- Born: 1947 (age 78–79) Edinburgh
- Education: Amherst College, University of Cracow
- Occupation: Journalist

= Andrew Nagorski =

American journalist (born 1947)

Andrew Nagorski (born 1947) is an American journalist and author. He worked as a foreign correspondent and editor for Newsweek for over thirty years. From 2008 to 2014, he was vice-president and director of public policy for EastWest Institute. His most recent book, Saving Freud: The Rescuers Who Brought Him to Freedom, was published in 2022.

==Early life and education==
Nagorski was born in Edinburgh, Scotland to Polish parents, Zygmunt Witold Nagorski Jr. and Maria Bogdaszewska in 1947. They then emigrated to the United States in 1948. He attended school overseas while his father was in the United States Foreign Service.

He earned a BA magna cum laude from Amherst College in 1969, and was admitted to Phi Beta Kappa. He also studied at the Jagiellonian University in Cracow. Prior to joining Newsweek, Nagorski taught social studies at Wayland High School in Massachusetts.

==Career==
Nagorski joined Newsweek International in 1973 as an associate editor, later becoming its assistant managing editor from 1977 to 1978. From 1978 to 1980, Nagorski was the Hong Kong-based Asian regional editor for Newsweek International and then worked as Hong Kong Bureau Chief.

From 1990 to 1994, he served as Newsweek's Warsaw bureau chief, and was Newsweek's Moscow bureau chief in the early 1980s and again from 1995 to 1996. In 1982, the Soviet government, displeased with his reporting, expelled him from the country. After spending the next two and a half years as Rome bureau chief, he became Bonn bureau chief.

As Berlin bureau chief from 1996 to 1999, Nagorski reported on Germany's efforts to overcome the legacy of division, the immigration debate, and German-Jewish relations. Based in Berlin, Nagorski also covered Central Europe, drawing on his experience in the region and his knowledge of Polish, Russian, German and French.

In 1988, Nagorski took a one-year leave of absence to serve as a senior associate at the Carnegie Endowment for International Peace think tank in Washington, D.C.

From January 2000 to 2008, Nagorski was a senior editor for Newsweek in New York, after his time as a foreign correspondent and bureau chief in various cities. Nagorski worked to establish editorial collaboration between Newsweek International and its network of foreign-language editions and joint venture partners, including Newsweek Russia, which was launched in June 2004, and Newsweek Polska. From 2008 to April 2014, Nagorski served as Vice-President and Director of Public Policy at the EastWest Institute, where he focused on international relations and policy development. He also continues to write reviews and commentaries for Newsweek International. Nagorski has received three awards from the Overseas Press Club for his international reporting.
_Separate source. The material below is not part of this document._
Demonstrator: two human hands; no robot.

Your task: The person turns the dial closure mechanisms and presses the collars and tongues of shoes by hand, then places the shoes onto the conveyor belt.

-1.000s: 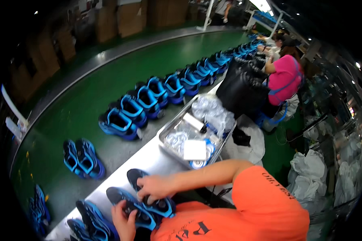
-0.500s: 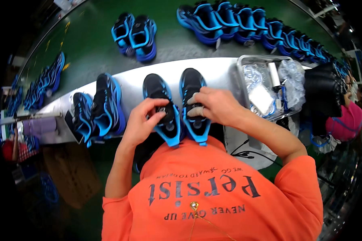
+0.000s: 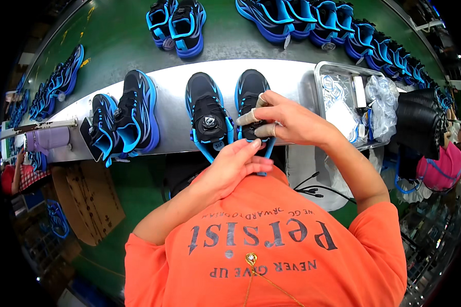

In 2014, former President of Poland Lech Walesa presented the "Lech Walesa Media Award" to Nagorski "for dedication to the cause of freedom and writing about Poland's history and culture."

==Literary works==

===Non-fiction===
- Reluctant Farewell: An American Reporter’s Candid Look Inside the Soviet Union, New Republic/Henry Holt, 1985
- The Birth of Freedom: Shaping Lives and Societies in the New Eastern Europe, Simon & Schuster, 1993
- The Greatest Battle: Stalin, Hitler and the Desperate Struggle for Moscow That Changed the Course of World War II, Simon & Schuster, 2007
- Hitlerland: American Eyewitnesses to the Nazi Rise to Power, Simon & Schuster, 2012
- The Nazi Hunters, Simon & Schuster, 2016
- 1941: The Year Germany Lost the War, Simon & Schuster, 2019
- "Saving Freud: The Rescuers Who Brought Him to Freedom", Simon & Schuster, 2022

===Fiction===
Nagorski's first novel, Last Stop Vienna, about a young German who joins the early Nazi movement and then confronts Hitler, was published by Simon & Schuster in January 2003.

==Personal life==
Nagorski resides in St. Augustine, Florida.